Christopher Chiu-Tabet
4 min readAug 7, 2019
Screenshot from ‘War for the Planet of the Apes’

Disney CEO Bob Iger confirmed this week that Planet of the Apes is one of the major Fox franchises the company plans to prioritise continuing in the near future. It’s a pleasant surprise after War for the Planet of the Apes brought the story of Andy Serkis’s Caesar to a moving close in 2017, and, it has to be said, underperformed somewhat next to its predecessor ($146.9 million domestic next to Dawn’s $208.5 million). Enough about that though, what’s next from that terrible Planet of the Apes?

The Next Generation:

Lake and Cornelius in ‘War’

War ended with Caesar’s Apes settling in the Promised Land, but there’s still a couple of thousand of years of story to explore, before Charlton Heston and co. show up in the original (which was set in 3978). A direct follow-up to the Caesar trilogy, following his son Cornelius as he struggles to maintain his father’s peaceful ideals, would provide further insight into the creation of the original film’s world. We got a taste of the other apes who’ve become enlightened with Steve Zahn’s Bad Ape, but we ought to meet whole other tribes with their own approaches to the rapidly deteriorating human race.

Ape Wars:

The Ape Council in the original film

One element from the original film the prequel trilogy didn’t explore were the beginnings of the rigid caste structure in Ape City, where the orangutans ruled supreme, with chimpanzees in charge of science, and gorillas as labourers and soldiers.
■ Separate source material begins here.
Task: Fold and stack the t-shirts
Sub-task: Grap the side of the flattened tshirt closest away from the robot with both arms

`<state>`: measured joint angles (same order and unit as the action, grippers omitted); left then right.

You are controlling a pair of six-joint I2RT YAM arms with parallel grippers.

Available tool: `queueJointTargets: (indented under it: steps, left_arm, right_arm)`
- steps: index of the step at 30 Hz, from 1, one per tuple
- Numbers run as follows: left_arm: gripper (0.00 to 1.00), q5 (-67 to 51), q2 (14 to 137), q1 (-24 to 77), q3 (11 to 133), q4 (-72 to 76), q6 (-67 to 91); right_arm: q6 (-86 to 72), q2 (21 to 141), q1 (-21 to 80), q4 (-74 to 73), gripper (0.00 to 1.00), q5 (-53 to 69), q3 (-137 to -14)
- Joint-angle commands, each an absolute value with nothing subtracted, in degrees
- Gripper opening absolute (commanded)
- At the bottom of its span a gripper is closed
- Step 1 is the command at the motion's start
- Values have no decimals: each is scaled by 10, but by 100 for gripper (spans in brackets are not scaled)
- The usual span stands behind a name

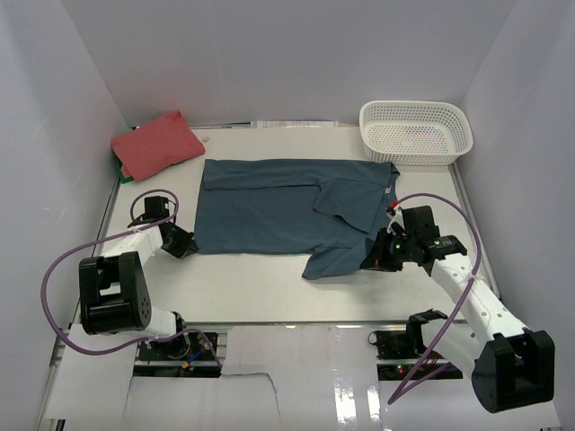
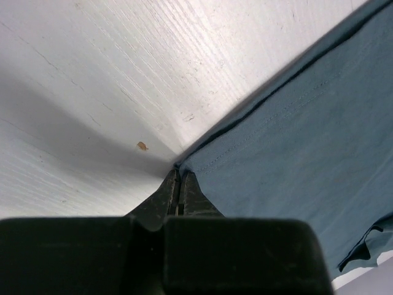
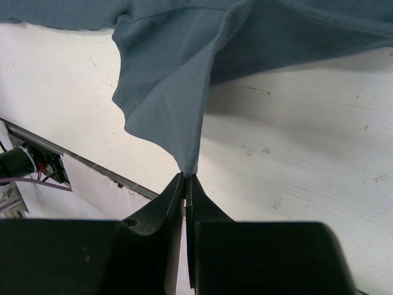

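Top external view: we see the dark teal-blue t-shirt (image 1: 278, 211) spread flat across the middle of the bench (image 1: 269, 292). Its far long edge is folded over, and one sleeve is turned in over the body on the right. The left hand (image 1: 184, 242) sits at the shirt's near left corner. The right hand (image 1: 371, 260) is at the near right part, where a flap of cloth reaches toward the front edge.

In the left wrist view we find that hand pressed together on the hemmed corner, which lies low on the bench. In the right wrist view the hand pinches a point of the teal cloth, raised off the surface with a shadow beneath it.

The coral-red t-shirt (image 1: 157, 144) lies folded at the far left corner, well apart from the teal one. Something green shows at its left edge, though we cannot make out what it is. A white lattice basket (image 1: 415, 153) stands at the far right corner, just beyond the teal shirt's far right end.
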<state>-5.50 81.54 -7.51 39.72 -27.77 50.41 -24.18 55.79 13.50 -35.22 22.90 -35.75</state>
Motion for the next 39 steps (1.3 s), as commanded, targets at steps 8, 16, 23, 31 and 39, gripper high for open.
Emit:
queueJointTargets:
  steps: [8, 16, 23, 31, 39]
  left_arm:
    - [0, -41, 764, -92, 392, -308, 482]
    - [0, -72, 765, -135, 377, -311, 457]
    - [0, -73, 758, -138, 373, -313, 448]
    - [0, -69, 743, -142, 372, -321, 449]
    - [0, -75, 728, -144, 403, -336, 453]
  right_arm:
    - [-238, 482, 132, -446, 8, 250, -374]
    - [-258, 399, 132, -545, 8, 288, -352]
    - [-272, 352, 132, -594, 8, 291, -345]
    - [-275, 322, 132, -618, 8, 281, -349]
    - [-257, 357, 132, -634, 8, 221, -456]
What conflict led to this division, especially since chimps like Caesar and Koba initially led the apes? Was Caesar’s peaceful philosophy the last straw?

Somewhere Else:

‘Rise’s end credits sequence

War confirmed the simian flu that killed most of humanity across the globe also gifted the other apes with intelligence, so why not show that? The Caesar trilogy was set in and around San Francisco since that’s where he and his clan came from, but a new film could jump to another location, like London, Paris, or Mumbai, and explore how an uplifted zoo ape coped as the apocalypse unfolded where they lived. (France would be a cool location since it was the home of original Planet of the Apes author Pierre Boulle.)

Going More Kid-Friendly:

‘Space Chimps’

Planet of the Apes is a pretty dark and disturbing premise right? But that’s only because you’re human: if you’re a young ape, every day is probably an adventure. Franchises need to adapt or die, so it’d be good for the next iteration of the series to be more family friendly: that’s not to say it would devoid of depth, as the story of a bunch of young apes rejecting their racist elders’ beliefs about humans would bring the same subtext the films have always been enriched by.

Another Remake:

The ending of 2001’s ‘Planet of the Apes’
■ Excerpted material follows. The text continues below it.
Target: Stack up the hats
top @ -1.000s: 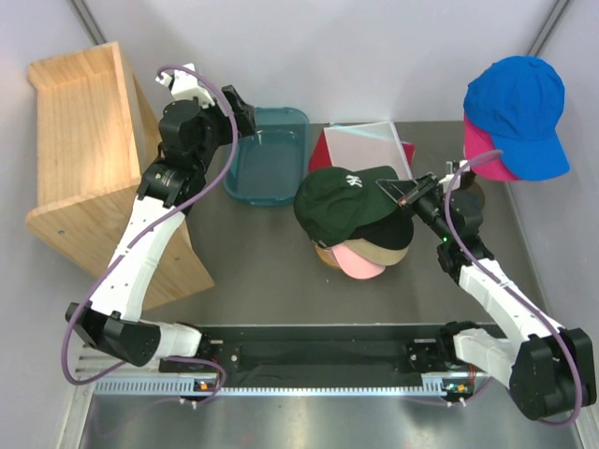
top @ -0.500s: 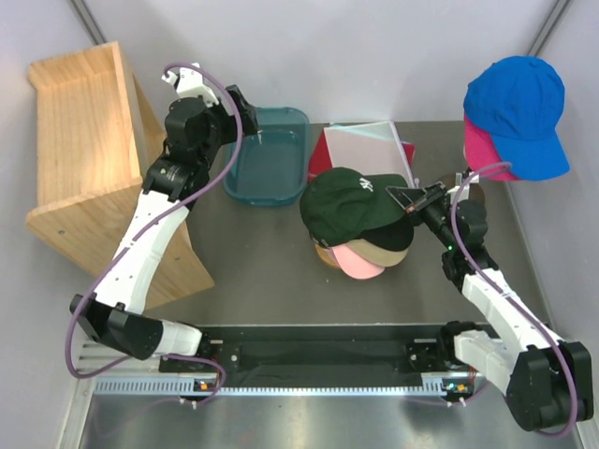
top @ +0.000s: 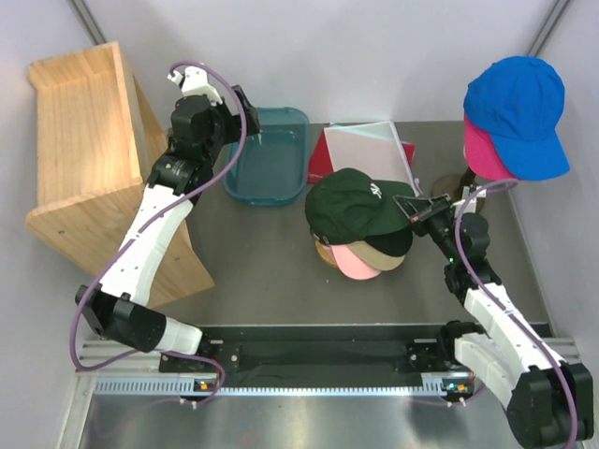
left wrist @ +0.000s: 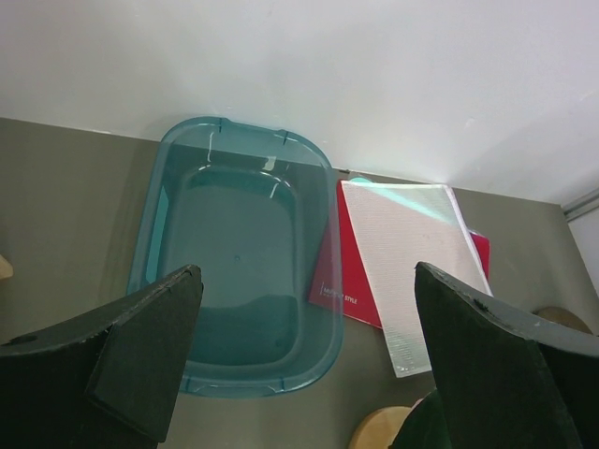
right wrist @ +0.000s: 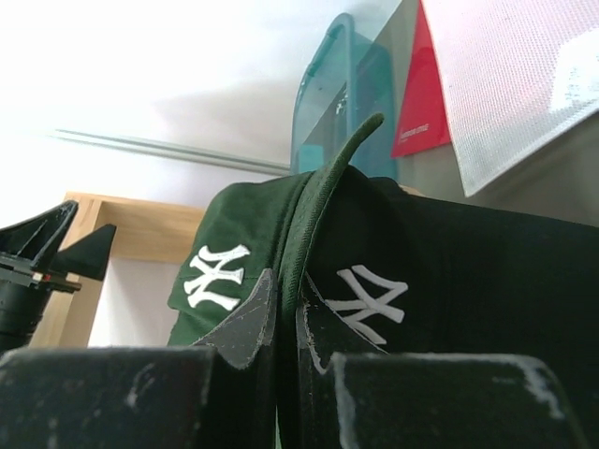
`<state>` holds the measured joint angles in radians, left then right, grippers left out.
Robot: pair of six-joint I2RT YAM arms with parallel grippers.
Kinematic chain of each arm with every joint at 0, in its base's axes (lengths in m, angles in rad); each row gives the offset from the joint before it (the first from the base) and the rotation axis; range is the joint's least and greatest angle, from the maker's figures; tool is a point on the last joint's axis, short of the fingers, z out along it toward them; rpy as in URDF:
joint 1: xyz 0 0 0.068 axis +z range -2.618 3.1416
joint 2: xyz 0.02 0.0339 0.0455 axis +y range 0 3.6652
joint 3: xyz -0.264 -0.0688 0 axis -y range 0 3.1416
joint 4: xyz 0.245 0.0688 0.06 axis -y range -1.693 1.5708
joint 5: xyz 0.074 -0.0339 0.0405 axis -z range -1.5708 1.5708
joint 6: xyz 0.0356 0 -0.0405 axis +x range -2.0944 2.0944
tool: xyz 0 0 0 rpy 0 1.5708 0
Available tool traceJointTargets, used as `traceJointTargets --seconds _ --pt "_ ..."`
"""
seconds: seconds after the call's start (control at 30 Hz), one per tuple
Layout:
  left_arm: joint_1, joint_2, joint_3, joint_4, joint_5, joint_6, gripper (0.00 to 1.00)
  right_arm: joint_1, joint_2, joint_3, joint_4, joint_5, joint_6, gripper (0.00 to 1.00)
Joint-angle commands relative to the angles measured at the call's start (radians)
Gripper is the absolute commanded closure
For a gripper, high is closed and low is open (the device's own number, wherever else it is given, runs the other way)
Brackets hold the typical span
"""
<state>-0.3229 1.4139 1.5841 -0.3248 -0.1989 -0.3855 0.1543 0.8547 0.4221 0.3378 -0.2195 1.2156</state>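
Observation:
My right gripper (top: 410, 208) is shut on the brim edge of the dark green cap (top: 351, 206), which lies tilted on top of a pile. Below it lie the black cap (top: 395, 239), the tan cap (top: 376, 254) and the light pink cap (top: 357, 267). The right wrist view shows the green brim (right wrist: 323, 187) pinched between the fingers of that gripper (right wrist: 288, 313), with the black cap (right wrist: 468, 281) beside it. At the back right the bright blue cap (top: 515, 108) sits over the magenta cap (top: 479, 154). My left gripper (left wrist: 304, 327) hangs open and empty above the teal bin.
A teal plastic bin (top: 267, 159) stands at the back centre, its rim (left wrist: 329, 253) next to a red folder (left wrist: 360, 281) under a white sheet (left wrist: 412, 262). A wooden crate (top: 89, 150) fills the left side. A round wooden base (top: 451, 183) stands under the blue and magenta caps.
My right gripper has drawn the green cap slightly right and nearer, over the pile. The left arm has edged right above the bin and stays open.

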Motion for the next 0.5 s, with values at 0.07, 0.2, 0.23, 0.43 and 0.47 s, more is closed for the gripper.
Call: traceJointTargets --seconds 0.07,0.2,0.23,0.43,0.47 --pt "0.008 0.002 0.034 0.007 0.001 0.010 0.01 -0.029 0.006 -0.098 -0.362 0.109 -0.125 1.00" --pt "0.012 0.000 0.034 0.010 0.006 0.007 0.01 -0.030 0.041 -0.080 -0.408 0.150 -0.146 1.00" --pt "0.013 -0.001 0.034 0.009 0.006 0.007 0.01 -0.029 0.052 -0.071 -0.414 0.169 -0.154 1.00" --pt "0.018 -0.016 0.033 0.006 -0.002 0.011 0.01 -0.029 0.173 -0.023 -0.479 0.190 -0.194 1.00" --pt "0.018 -0.018 0.030 0.004 -0.004 0.014 0.01 -0.029 0.187 -0.016 -0.487 0.204 -0.206 1.00"
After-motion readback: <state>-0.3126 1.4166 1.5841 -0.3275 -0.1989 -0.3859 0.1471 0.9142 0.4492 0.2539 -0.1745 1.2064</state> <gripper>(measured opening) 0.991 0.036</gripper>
We know, we know, Tim Burton tried this at the start of the millennium with his failed 2001 “reimagining,” but since Planet of the Apes started as a book it’s fair for another filmmaker to take another crack at it. Burton briefly played with the novel’s vision of a world where apes lived with technology on par with our’s, so might another filmmaker finally bring Pierre Boulle’s imagination to the big screen? Only time can tell.

What are your thoughts for the post-Caesar Planet of the Apes franchise? Please do share your thoughts. And remember, it was Earth all along, or else they’ll have finally made a monkey out of you.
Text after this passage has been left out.